Spitballing IoT Security

Ronald F. Guilmette rfg at tristatelogic.com
Thu Oct 27 18:55:38 UTC 2016


In message <20161027112940.GB17170 at ussenterprise.ufp.org>, 
Leo Bicknell <bicknell at ufp.org> wrote:

>Actually, they encourage you to trade {your old iPhone} in...
>...
>If your device is too old for that program, they will still take
>it for free and recycle it in an enviornmentally friendly way...

OK, so good on them.  I do compliment them for their apparent willingness
to take back this pile of leachable heavy metals and do something
responsible with it.

But to come back to the point, what if I really don't -want- to give
Apple another several hundred dollars this year?  The baby needs shoes,
the gas tank is empty, and maybe I just don't -have- $600+ dollars this
month to further enrich their shareholders.

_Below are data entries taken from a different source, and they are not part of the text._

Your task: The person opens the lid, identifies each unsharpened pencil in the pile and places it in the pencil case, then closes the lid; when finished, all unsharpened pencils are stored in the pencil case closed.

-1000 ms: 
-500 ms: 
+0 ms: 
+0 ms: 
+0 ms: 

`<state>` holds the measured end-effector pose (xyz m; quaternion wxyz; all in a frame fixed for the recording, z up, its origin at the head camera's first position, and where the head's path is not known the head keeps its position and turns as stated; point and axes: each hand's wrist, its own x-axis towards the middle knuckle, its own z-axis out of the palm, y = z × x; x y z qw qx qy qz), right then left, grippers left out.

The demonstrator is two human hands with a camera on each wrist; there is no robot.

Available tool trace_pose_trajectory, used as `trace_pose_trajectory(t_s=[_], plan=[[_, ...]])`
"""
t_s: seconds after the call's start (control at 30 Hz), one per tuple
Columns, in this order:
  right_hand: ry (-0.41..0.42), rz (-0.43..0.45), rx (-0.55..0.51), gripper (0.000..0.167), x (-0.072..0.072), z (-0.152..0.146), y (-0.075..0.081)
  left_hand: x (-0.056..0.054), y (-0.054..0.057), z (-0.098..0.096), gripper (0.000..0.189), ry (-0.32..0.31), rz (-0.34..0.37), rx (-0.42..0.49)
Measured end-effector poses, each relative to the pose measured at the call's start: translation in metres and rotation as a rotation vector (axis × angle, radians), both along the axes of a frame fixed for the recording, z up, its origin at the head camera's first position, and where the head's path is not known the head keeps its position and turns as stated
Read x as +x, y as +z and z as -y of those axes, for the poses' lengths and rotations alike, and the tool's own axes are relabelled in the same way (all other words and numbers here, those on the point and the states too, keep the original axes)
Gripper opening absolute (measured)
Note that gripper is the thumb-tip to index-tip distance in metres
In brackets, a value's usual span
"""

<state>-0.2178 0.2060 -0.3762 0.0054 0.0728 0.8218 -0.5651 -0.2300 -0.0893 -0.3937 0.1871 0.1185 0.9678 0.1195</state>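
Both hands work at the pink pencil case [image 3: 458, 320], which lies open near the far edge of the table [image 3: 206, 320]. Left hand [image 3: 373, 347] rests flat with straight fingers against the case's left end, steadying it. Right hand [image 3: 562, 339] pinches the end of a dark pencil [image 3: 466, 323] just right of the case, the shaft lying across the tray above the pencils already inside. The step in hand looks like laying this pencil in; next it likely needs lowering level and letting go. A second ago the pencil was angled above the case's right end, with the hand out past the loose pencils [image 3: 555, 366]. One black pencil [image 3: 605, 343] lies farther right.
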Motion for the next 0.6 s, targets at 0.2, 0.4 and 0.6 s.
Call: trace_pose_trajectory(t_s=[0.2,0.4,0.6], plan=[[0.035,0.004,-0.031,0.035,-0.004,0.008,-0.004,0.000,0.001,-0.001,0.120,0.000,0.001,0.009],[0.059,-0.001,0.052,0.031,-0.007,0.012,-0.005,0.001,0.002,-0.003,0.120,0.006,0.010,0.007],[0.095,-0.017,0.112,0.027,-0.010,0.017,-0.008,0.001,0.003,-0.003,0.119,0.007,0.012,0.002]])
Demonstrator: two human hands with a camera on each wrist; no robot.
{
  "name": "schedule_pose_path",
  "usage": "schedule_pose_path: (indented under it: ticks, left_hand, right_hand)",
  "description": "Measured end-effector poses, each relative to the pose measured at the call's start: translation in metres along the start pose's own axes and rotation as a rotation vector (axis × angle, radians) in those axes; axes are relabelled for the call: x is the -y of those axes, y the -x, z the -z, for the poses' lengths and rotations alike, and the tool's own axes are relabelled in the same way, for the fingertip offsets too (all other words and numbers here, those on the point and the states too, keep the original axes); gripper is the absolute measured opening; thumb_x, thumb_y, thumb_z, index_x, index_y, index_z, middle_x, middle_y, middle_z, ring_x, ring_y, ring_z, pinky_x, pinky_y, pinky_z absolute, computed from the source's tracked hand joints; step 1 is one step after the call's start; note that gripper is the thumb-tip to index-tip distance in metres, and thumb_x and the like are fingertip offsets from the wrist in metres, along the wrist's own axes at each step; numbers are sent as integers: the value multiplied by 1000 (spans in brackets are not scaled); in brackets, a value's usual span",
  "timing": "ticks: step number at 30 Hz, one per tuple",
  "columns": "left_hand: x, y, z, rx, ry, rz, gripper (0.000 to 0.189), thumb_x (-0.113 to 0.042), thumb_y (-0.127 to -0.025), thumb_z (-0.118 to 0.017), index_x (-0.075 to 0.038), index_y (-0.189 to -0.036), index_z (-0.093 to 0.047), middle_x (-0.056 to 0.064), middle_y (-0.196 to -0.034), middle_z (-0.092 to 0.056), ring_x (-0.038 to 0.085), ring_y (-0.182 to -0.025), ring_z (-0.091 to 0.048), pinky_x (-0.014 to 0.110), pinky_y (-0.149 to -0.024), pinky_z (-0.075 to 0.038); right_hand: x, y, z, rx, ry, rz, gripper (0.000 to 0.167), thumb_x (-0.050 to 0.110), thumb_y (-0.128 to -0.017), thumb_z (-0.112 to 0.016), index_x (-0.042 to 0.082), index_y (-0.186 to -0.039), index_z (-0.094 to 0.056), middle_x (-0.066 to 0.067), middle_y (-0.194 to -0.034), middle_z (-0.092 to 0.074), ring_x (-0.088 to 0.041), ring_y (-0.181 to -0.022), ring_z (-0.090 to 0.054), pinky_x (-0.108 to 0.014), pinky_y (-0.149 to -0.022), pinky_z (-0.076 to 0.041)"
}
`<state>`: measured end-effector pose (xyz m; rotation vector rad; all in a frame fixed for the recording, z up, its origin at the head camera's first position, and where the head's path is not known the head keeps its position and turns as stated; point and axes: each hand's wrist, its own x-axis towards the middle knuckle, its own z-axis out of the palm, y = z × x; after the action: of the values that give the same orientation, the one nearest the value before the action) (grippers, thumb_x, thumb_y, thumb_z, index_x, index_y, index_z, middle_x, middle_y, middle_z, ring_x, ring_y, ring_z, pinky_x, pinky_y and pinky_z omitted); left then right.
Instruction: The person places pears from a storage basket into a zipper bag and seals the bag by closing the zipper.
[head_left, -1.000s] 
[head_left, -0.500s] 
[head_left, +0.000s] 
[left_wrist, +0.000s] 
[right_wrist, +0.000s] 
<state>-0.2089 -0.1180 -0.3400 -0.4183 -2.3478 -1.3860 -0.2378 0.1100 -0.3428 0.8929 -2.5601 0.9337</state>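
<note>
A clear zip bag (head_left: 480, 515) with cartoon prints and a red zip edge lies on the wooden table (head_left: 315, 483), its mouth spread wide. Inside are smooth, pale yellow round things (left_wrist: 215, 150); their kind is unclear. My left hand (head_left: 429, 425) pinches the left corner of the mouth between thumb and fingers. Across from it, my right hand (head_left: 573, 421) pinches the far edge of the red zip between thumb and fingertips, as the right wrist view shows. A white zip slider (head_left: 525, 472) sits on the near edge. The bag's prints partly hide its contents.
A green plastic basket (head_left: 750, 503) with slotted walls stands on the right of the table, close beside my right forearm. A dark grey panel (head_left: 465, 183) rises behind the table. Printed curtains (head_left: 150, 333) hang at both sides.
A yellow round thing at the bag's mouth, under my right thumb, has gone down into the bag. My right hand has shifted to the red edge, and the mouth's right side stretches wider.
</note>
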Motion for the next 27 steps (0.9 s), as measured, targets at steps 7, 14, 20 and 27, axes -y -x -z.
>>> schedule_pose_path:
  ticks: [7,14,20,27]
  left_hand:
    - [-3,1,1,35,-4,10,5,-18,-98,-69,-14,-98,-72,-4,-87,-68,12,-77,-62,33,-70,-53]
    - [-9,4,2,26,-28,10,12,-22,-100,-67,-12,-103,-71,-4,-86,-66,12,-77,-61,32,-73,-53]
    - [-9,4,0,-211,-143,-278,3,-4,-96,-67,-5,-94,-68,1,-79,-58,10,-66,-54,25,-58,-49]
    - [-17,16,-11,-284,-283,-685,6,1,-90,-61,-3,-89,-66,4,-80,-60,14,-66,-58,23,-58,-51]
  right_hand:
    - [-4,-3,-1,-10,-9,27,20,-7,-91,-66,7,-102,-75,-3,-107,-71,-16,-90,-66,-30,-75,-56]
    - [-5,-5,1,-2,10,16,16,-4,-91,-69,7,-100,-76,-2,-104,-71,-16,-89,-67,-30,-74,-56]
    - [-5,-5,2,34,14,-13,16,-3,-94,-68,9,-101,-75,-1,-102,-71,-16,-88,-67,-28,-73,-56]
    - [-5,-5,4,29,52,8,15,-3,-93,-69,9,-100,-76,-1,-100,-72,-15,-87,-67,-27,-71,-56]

My iPhone 3GS still works just fine, for the most part, so if I don't
really need all of the new whiz bang features of the newer ones, why
would I fork over big bucks to replace it?  Just because TV commercials
entice me to do so??

The problem is, as I have said, this device is now the Apple equivalent
of Windows XP.  There could be a horrendous collection of a dozen or
more known critical security bugs in the thing by now, but as someone
noted, the last update Apple issued for the thing was in Feb 2014.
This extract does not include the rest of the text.